Achieving robust ignitability for compression ignition of diesel engines at cold conditions is traditionally challenging due to insufficient fuel vaporization, heavy wall impingement, and thick wall films. Gasoline compression ignition (GCI) has shown the potential to offer an enhanced NOx-particulate matter tradeoff with diesel-like fuel efficiency, but it is unknown how the volatility and reactivity of the fuel will affect ignition under very cold conditions. Therefore, it is important to investigate the impact of fuel physical and chemical properties on ignition under pressures and temperatures relevant to practical engine operating conditions during cold weather. In this paper, 0-D and 3-D computational fluid dynamics (CFD) simulations of GCI combustion at cold conditions were performed.

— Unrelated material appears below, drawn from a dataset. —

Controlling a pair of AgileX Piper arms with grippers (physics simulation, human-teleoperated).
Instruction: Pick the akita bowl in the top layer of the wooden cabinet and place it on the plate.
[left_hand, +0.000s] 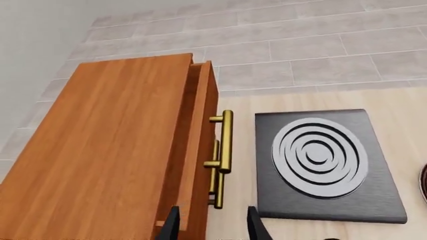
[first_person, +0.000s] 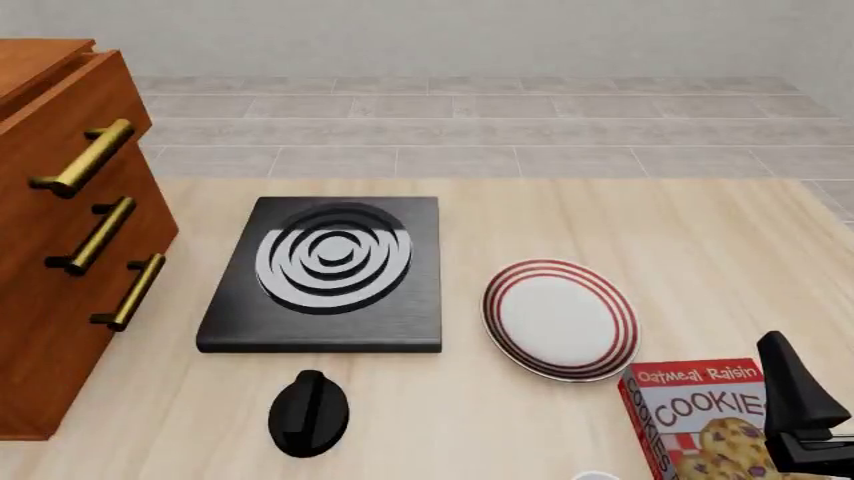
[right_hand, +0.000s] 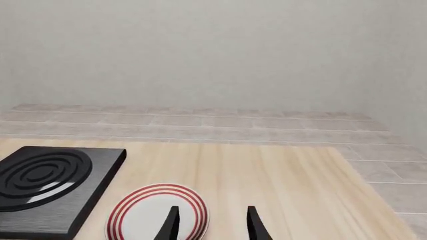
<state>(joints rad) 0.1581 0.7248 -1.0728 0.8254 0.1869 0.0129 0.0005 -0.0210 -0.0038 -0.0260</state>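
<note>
The tabletop (first_person: 694, 240) is pale wood with a light grain, and behind its far edge there is a floor of grey tiles (first_person: 534, 130) and a plain whitish wall (first_person: 467, 35).

The wooden cabinet (first_person: 54, 300) stands at the left edge of the tabletop. It is reddish-brown and has three brass bar handles. The top layer (left_hand: 200, 150) is pulled out only a little, so a narrow gap shows behind its front. The akita bowl cannot be seen in any view; the inside of the drawer is hidden.

The plate (first_person: 561, 320) is white with red rings and lies right of the middle, near the black stove (first_person: 327, 275). A black knob (first_person: 310, 412) lies near the front edge, and a cookie box (first_person: 701, 415) is cut off at the front right corner.

The left claw (left_hand: 213, 225) is above the cabinet's front; its fingers stand apart and hold nothing. The right claw (right_hand: 212, 225) is also parted and empty, over the plate's side.
</note>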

First, 0-D simulations were performed to evaluate the ignitability of different gasoline fuels and the impact of initial pressure and temperature on the autoignition behavior over a range of equivalence ratios. Gasolines with research octane numbers (RON) varying from 60 to 92 were investigated. The simulation results were then used to generate thermodynamic maps of ignitability for the fuels.
A Lagrangian-Eulerian modeling approach with Reynolds-Averaged Navier-Stokes (RANS) formulation was used for the 3-D CFD simulations. The CFD model validation was performed against experimental results from a 6-cylinder, 15 L heavy duty diesel engine operated at a compression ratio (CR) of 17.3 and a 600 rpm cold idle condition using a RON92 E0 gasoline. Experiments have also been conducted on the effect of injection strategy on engine performance and emissions. Closed-cycle 3-D CFD simulations were then carried out at the same cold idle condition for model validation and evaluation. The comparisons with the measured engine in-cylinder pressure, heat release rate, and emissions showed that the CFD model results were generally in good agreement with the experiments. Experimentally validated CFD simulations were further used to gain insight into the spray, ignition and combustion processes for GCI under these cold conditions by investigating the sensitivity of thermal boundary conditions and spray model constants.